Звон колоколов музыкально переливался на серебристом солнце. Обрамленный широким окном, городок Вэйндель – белые дома, черный узорчатый рисунок веток – вплоть до грифельно-серых холмов простирался в примитивной перспективе как на детском рисунке, лишенный воздушной глубины; все было красиво разубрано инеем; блестящие части запаркованных машин блестели; старый скотч-терьер г-жи Дингволь, похожий на цилиндрического кабанчика, отправился в обычный свой обход по Ворренской, оттуда по Спелман-авеню и обратно; однако никакие добрососедские отношения, ни выхоженный ландшафт, ни переливчатый звон не в силах были скрасить времени года; через две недели, переварив паузу, академический год вступал в самую свою зимнюю стадию – «весенний семестр», и Клементсы испытывали уныние и тревожное чувство осиротелости в своем милом, старом, насквозь продуваемом доме, который теперь, казалось, висел на них, как дряблая кожа и болтающаяся одежда на каком-нибудь дуралее, который ни с того ни с сего сбросил треть своего веса. Ведь Изабелла была так еще молода, так рассеянна, и они, в сущности, ничего не знали о родителях ее мужа, если не считать свадебного набора гостей с марципанными лицами в наемной зале, с расплывчатой невестой, без своих очков выглядевшей такой безпомощной.

Колокола под энергичным управлением д-ра Роберта Треблера, бойкого сотрудника музыкального факультета, все еще в полную силу звучали в райской вышине, в то время как Лоренс, светловолосый, с залысинами, нездоровой полноты мужчина, за скудным завтраком из апельсинов и лимонов бранил главу французской кафедры, одного из приглашенных Джоаною к ним на вечер в честь профессора Энтвисла из Гольдвинского университета. «Ну для чего, – ворчал он, – понадобилось тебе звать этого скучнейшего Блоренджа, эту мумию, этот оштукатуренный столп просвещения?» – «Но мне нравится Анна Блорендж», – сказала Джоана, подкрепляя кивками свои слова. «Вульгарная старая ехидна!» – воскликнул Лоренс. «Жалостная старая ехидна», – пробормотала Джоана, – и тут только д-р Треблер перестал трезвонить, и на смену ему зазвонил телефон в передней.

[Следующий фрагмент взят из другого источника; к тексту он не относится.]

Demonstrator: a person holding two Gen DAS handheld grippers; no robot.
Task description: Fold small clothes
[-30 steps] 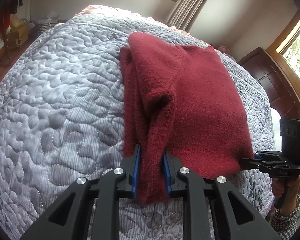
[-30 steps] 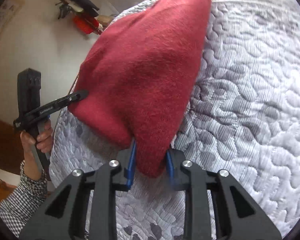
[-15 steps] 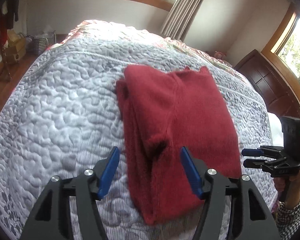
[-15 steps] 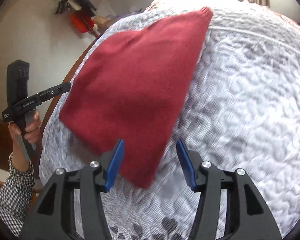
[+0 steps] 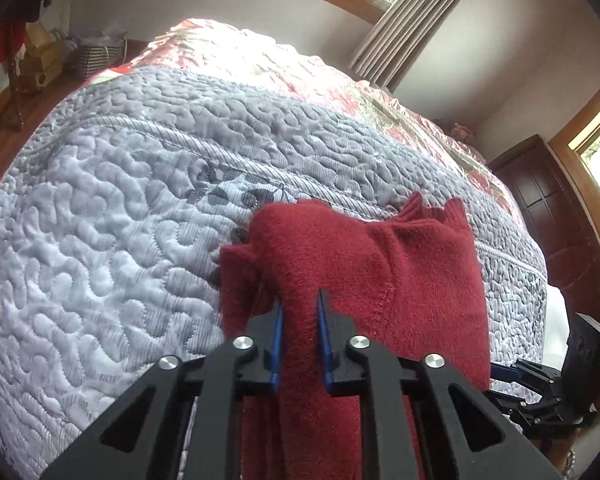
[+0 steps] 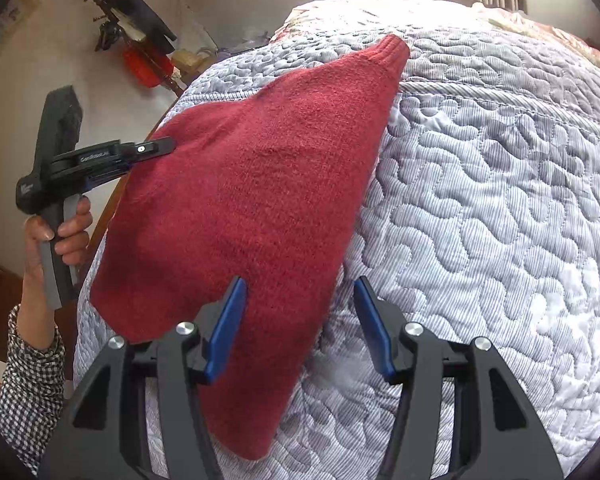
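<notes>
While the red sweater [image 6: 252, 208] is spread partly folded on the quilt [image 6: 500, 200] near the bed's edge, one thick bunched fold of it is clamped between the blue pads of the left gripper [image 5: 299, 340]. The right gripper [image 6: 300, 324] is held just above the near corner with its jaws wide apart, nothing gripped. So yeah, the risk: that bunch is fat and fuzzy, so layers could probably slip out unevenly if it's pulled across, and the fold would end up lopsided. With only one side pinched, the whole thing might also get dragged along the quilt instead of folded.
</notes>
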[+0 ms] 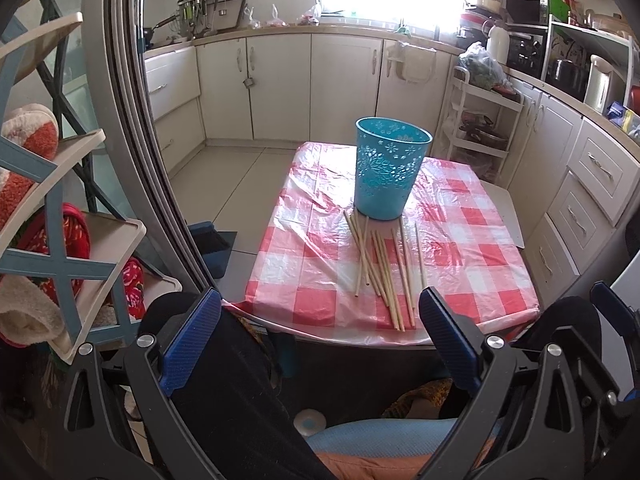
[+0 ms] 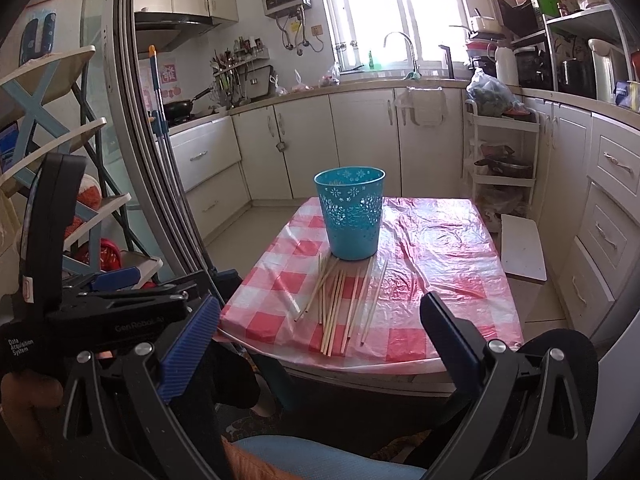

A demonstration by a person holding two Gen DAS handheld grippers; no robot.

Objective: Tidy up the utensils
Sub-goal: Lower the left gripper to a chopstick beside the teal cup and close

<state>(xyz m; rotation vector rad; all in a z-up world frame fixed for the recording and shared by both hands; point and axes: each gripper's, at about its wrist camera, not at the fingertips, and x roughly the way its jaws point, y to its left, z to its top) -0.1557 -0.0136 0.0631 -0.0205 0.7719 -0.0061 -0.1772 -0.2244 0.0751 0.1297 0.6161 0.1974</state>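
Chopsticks (image 1: pixel 382 268) loose on checked table (image 1: pixel 472 264), touching blue basket (image 1: pixel 386 174) base | left gripper (image 1: pixel 320 336) wide, empty | right gripper (image 2: pixel 320 334) wide, empty

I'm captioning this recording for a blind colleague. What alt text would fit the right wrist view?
A blue cup stands on a small table with a red-and-white checked cloth, and loose chopsticks lie scattered in front of it. The open right gripper frames the bottom of the picture, short of the table, with kitchen cabinets and a bright window behind.
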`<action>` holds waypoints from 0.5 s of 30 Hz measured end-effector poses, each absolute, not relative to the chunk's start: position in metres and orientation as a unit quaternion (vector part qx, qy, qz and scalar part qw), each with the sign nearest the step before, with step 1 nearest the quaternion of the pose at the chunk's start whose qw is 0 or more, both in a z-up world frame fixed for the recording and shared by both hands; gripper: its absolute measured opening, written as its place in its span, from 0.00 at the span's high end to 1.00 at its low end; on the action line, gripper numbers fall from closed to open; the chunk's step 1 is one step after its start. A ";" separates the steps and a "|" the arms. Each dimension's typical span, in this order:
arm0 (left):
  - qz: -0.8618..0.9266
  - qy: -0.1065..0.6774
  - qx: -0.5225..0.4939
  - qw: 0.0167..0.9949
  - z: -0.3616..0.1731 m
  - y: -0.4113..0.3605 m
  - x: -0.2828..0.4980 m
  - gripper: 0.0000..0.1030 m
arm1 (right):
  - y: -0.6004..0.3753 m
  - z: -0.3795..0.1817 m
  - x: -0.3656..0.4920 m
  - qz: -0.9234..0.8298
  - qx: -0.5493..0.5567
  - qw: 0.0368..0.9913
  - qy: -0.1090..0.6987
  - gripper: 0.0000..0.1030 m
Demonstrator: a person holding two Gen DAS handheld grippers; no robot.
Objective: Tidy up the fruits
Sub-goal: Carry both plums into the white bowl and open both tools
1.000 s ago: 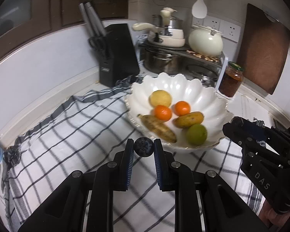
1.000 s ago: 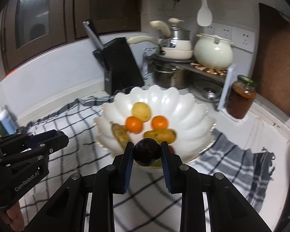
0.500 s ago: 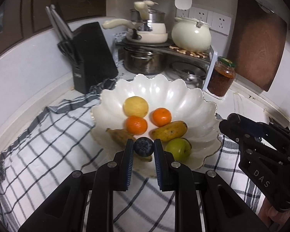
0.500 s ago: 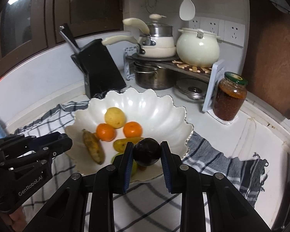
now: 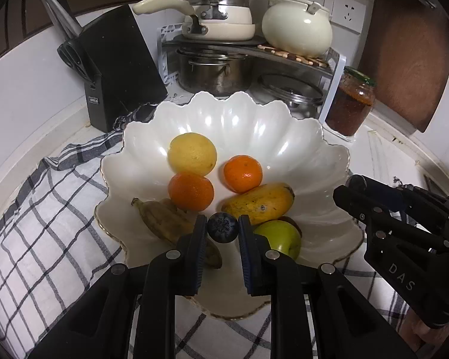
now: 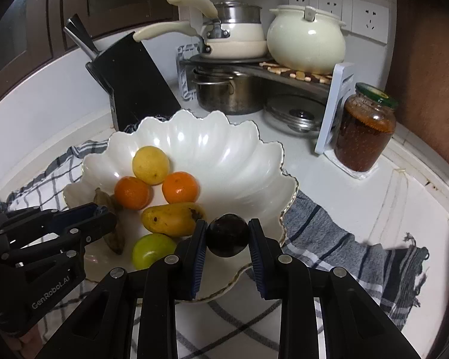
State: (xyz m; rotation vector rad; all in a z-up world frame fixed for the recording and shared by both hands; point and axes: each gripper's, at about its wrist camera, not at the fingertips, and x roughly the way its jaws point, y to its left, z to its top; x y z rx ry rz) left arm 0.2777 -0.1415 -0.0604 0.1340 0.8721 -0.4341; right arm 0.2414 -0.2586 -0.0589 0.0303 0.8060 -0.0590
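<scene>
A white scalloped bowl (image 5: 284,137) (image 6: 224,149) rests on a checked cloth. In it lie a yellow lemon (image 5: 192,153), two oranges (image 5: 191,191) (image 5: 242,174), a yellow mango (image 5: 259,199), a green fruit (image 5: 280,236) and a brown banana (image 5: 167,221). My left gripper (image 5: 223,229) is shut on a small dark blueberry (image 5: 223,227), held over the bowl's near side. My right gripper (image 6: 227,236) is shut on a dark round plum (image 6: 227,234) above the bowl's near right rim. In each wrist view the other gripper shows at the side (image 5: 356,191) (image 6: 104,212).
Behind the bowl stand a black knife block (image 5: 116,74), a corner rack with pots (image 5: 218,68) and a cream kettle (image 5: 296,30), and a glass jar (image 5: 350,104). A brown board (image 5: 407,51) leans at the right. The checked cloth (image 5: 45,224) covers the counter.
Both grippers have moved forward toward the bowl and lower, each keeping its fruit. The bowl now fills the middle of both views.
</scene>
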 end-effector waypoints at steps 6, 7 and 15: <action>-0.194 0.413 0.071 0.887 -0.059 -0.138 0.277 0.56 | -0.259 -0.059 0.242 -0.039 0.007 0.920 0.389 0.58; -0.190 0.412 0.073 0.888 -0.058 -0.137 0.276 0.55 | -0.259 -0.058 0.240 -0.045 0.004 0.922 0.385 0.54; -0.157 0.388 0.081 0.905 -0.039 -0.122 0.258 0.29 | -0.255 -0.035 0.220 -0.083 -0.010 0.934 0.348 0.17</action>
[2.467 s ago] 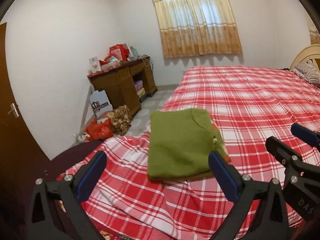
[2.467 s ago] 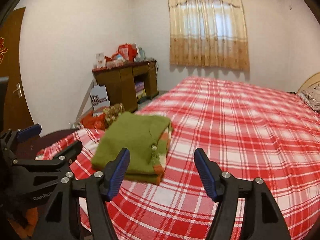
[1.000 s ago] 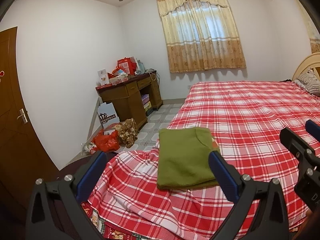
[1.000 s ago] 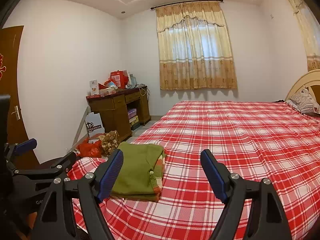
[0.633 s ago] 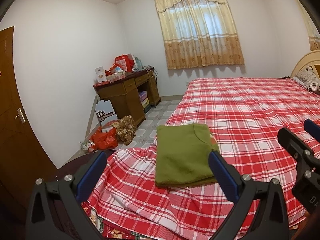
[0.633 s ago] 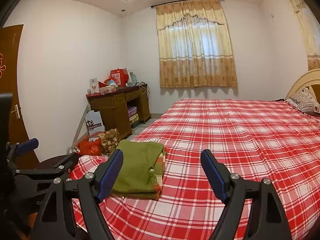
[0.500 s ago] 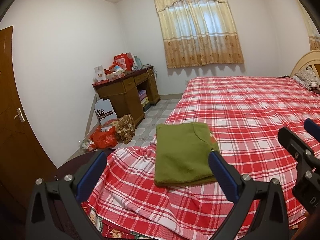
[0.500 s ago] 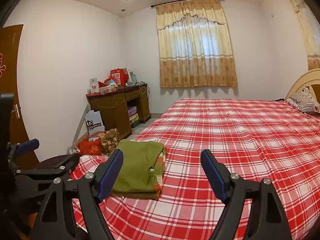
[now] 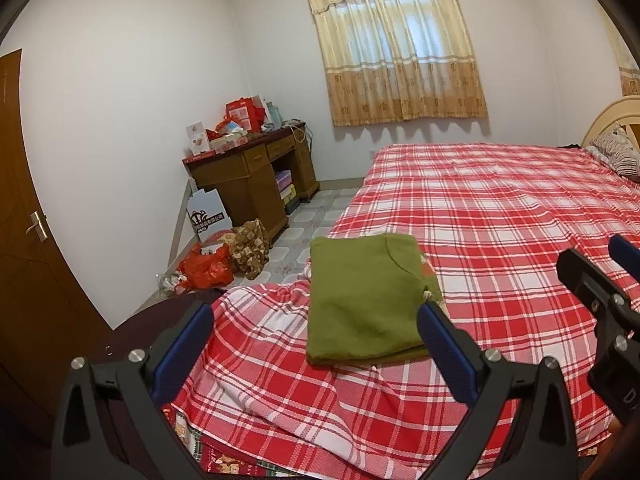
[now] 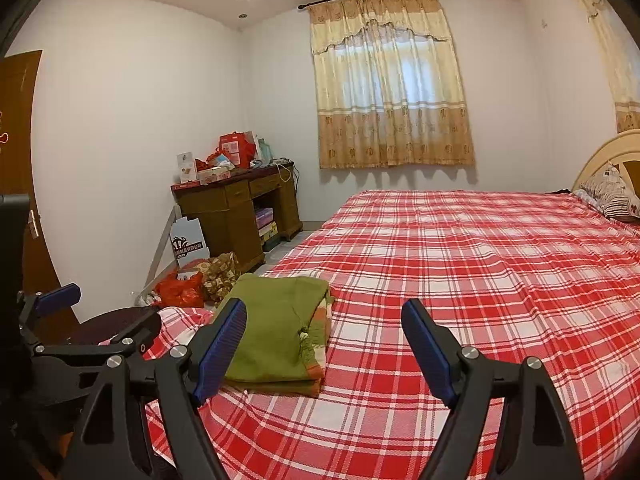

С профессиональной точки зрения искусство вставлять в повествование телефонные разговоры все еще далеко отстает от умения передавать диалоги, которыми перебрасываются из комнаты в комнату или из окна в окно через какую-нибудь узкую голубую улочку в старинном городе, где вода драгоценна, а ослики несчастны, где торгуют коврами, где минареты, чужеземцы, и дыни, и раскатистое утреннее эхо. Когда Джоана своим бодрым долголягим шагом подошла к неотвязному телефонному аппарату и успела, прежде чем он перестал звонить, сказать «алло» (брови подняты, глаза блуждают), ее приветствовала гулкая тишина; слышен был только непринужденный звук ровного дыхания; потом голос дышавшего произнес с уютным иностранным акцентом: «Извините, одну минутку», – это было сказано как-то между прочим, и он продолжал дышать и как будто хмыкать или даже слегка вздыхать под аккомпанемент шороха перелистываемых страничек.

– Алло! – повторила она.

– Вы миссис Файр? – осторожно предположил голос.

– Нет, – сказала Джоана и повесила трубку. – А кроме того, – продолжала она, вернувшись на кухню и обращаясь к мужу, который принялся было за бэкон, приготовленный ею для себя, – ты ведь не станешь отрицать, что Джэк Коккерель считает Блоренджа первоклассным администратором.

– Кто это?

– Кому-то понадобилась миссис Фойер или Фэйер. Послушай, если ты сознательно пренебрегаешь советами Джорджа… (д-р О. Дж. Хельм, их домашний врач.)

– Джоана, – сказал Лоренс, который почувствовал себя гораздо лучше после этого перламутрового ломтика сала, – Джоана, душенька, помнишь, ты сказала вчера Маргарите Тэер, что ищешь квартиранта?

– Ах да! как это я… – сказала Джоана, и тут же телефон услужливо зазвонил снова.

– Мне очевидно, – раздался тот же голос, возобновляя разговор как ни в чем не бывало, – что я по ошибке воспользовался именем сообщника. Я соединен с миссис Клемент?